Quote from SProbability:



what i would like to know - is if anyone here has (or knows somebody else who has) gone broke risking 5%.

my instinct tells me that with a positive expectancy system, 5% is a reasonable amount to risk. but i would like to know if i am being naive.

thanks guys & gals. u r a g8 bunch!!!

SProbability,

Trust me, most people that have gone broke have done so risking 5% per trade.

Runningbear
 
For the people risking below 1%, what kind of % profit targets do you have per month / year? How do you break it down on a per trade basis?

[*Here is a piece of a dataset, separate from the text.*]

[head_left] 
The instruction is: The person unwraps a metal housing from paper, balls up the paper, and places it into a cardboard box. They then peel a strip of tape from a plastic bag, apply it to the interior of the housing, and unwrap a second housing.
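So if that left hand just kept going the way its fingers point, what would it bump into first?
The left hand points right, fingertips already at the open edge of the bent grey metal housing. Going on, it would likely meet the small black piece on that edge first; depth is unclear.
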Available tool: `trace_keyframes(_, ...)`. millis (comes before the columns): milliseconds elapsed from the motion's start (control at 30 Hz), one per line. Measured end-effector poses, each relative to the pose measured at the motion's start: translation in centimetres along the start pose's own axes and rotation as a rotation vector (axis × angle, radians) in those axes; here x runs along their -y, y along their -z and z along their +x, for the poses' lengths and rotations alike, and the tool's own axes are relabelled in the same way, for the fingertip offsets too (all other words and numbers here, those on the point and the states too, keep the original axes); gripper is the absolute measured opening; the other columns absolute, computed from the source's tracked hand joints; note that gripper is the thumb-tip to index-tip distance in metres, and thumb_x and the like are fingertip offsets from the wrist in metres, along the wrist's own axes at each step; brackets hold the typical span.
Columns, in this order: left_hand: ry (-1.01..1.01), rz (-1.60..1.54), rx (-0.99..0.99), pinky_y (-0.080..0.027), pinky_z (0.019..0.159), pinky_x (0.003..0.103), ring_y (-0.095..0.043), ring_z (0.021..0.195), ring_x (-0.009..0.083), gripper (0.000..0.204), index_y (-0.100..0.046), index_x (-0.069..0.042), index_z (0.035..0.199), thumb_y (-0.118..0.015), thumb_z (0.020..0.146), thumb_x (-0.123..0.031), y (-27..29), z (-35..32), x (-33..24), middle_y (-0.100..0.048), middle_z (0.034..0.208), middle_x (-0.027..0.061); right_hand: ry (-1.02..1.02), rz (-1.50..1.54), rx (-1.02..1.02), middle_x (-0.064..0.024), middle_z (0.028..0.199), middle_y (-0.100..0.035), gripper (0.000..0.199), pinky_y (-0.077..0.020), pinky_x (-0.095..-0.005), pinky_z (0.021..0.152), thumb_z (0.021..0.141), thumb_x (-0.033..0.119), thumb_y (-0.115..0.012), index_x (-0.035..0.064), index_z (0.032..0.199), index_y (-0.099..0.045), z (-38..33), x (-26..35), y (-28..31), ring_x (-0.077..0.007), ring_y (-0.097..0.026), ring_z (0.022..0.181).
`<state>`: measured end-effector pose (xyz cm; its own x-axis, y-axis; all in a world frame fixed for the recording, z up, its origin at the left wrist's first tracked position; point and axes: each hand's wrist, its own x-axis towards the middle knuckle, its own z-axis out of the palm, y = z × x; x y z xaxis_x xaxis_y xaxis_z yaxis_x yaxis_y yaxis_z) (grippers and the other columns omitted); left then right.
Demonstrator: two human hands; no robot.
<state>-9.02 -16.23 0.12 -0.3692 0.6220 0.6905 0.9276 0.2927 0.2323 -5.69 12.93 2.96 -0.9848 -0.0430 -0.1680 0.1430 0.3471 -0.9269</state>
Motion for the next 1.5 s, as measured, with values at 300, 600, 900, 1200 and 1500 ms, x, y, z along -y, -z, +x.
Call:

Say for example on a 100000 account..

Thanks,

Loukas
 
By the way, here's an interesting excerpt from the book "Street Smarts" by Linda Raschke. It basically says that a very good indication of what makes a trader succesful, is how soon they recover from their worse drawdown. Which definately has to do with money management, and risking a small amount of your money on each trade.

Loukas

PS:
By the way, this is one of the best books I've read on trading. Its price is steep, but it's worth EVERY CENT!

------------------------------
From the book "Street Smarts", by LBR and LC

A question that is often asked by anyone aspiring to be a trader is: What makes a trader successful?
.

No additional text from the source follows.